== Segment start ==

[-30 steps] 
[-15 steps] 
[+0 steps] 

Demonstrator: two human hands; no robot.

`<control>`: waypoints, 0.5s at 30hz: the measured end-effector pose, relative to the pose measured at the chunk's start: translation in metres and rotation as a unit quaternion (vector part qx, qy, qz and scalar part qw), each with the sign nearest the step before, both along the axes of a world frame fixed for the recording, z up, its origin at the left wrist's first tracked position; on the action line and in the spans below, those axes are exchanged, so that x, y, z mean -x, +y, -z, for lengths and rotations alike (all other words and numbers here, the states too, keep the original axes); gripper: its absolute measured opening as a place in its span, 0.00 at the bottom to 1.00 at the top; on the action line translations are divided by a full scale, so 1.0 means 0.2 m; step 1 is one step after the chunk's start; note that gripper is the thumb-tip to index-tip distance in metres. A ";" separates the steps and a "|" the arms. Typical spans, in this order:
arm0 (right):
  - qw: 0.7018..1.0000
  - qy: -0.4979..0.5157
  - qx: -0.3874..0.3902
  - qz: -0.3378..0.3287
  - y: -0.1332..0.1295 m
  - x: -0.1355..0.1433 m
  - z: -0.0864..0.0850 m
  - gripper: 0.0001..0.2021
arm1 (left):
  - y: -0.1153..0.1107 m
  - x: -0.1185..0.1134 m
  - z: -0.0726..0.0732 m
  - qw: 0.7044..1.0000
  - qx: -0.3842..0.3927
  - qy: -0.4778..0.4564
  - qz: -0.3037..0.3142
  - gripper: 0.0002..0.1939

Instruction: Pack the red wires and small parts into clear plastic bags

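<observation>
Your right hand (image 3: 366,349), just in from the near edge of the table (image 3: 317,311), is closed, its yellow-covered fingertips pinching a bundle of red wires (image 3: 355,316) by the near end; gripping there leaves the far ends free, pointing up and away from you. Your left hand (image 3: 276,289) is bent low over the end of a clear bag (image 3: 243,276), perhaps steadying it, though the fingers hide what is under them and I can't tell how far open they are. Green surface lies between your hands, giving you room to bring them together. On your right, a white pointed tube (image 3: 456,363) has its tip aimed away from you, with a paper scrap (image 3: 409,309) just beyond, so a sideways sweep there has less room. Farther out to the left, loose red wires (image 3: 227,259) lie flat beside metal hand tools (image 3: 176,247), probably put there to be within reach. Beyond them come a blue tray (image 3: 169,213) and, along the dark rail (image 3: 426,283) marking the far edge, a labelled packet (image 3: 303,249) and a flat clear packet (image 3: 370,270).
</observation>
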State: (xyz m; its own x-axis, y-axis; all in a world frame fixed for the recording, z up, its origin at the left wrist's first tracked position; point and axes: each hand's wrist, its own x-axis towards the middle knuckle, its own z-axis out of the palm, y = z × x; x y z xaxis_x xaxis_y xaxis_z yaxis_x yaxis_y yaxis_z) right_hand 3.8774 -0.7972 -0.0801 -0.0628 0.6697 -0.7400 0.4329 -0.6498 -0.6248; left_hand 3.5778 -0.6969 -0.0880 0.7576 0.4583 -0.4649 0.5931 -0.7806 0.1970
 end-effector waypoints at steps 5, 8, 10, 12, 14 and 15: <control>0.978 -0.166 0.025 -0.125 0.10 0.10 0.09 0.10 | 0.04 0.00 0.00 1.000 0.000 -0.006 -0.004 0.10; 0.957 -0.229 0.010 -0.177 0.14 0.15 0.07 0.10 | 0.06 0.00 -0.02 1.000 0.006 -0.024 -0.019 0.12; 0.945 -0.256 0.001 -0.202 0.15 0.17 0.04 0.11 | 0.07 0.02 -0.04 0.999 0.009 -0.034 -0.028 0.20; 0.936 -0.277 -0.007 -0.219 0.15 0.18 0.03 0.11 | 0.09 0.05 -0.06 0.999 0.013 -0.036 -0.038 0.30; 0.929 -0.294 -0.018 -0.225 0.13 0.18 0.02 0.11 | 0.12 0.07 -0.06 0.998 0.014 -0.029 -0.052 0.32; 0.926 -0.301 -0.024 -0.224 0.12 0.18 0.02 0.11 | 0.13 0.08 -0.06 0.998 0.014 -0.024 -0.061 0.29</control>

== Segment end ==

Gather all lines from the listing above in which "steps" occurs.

[-30 steps] 
[-15 steps] 
[+0 steps] 
`<control>`: waypoints, 0.5s at 30hz: the measured end-effector pose, relative to the pose measured at the chunk's start: translation in metres and rotation as a unit quaternion (vector part qx, qy, qz and scalar part qw), each with the sign nearest the step before, both along the axes of a world frame fixed for the recording, z up, its origin at the left wrist's first tracked position; on the action line and in the spans below, those axes are exchanged, so that x, y, z mean -x, +y, -z, for lengths and rotations alike (all other words and numbers here, the states too, keep the original axes); gripper: its absolute measured opening as a place in its span, 0.00 at the bottom to 1.00 at the top; on the action line translations are divided by a full scale, so 1.0 means 0.2 m; step 1 is one step after the chunk's start; note that gripper is the thumb-tip to index-tip distance in metres. A ";" separates the steps and a "|" the arms. Typical spans, in this order:
 end-effector waypoints at steps 5, 8, 10, 12, 14 and 15: <control>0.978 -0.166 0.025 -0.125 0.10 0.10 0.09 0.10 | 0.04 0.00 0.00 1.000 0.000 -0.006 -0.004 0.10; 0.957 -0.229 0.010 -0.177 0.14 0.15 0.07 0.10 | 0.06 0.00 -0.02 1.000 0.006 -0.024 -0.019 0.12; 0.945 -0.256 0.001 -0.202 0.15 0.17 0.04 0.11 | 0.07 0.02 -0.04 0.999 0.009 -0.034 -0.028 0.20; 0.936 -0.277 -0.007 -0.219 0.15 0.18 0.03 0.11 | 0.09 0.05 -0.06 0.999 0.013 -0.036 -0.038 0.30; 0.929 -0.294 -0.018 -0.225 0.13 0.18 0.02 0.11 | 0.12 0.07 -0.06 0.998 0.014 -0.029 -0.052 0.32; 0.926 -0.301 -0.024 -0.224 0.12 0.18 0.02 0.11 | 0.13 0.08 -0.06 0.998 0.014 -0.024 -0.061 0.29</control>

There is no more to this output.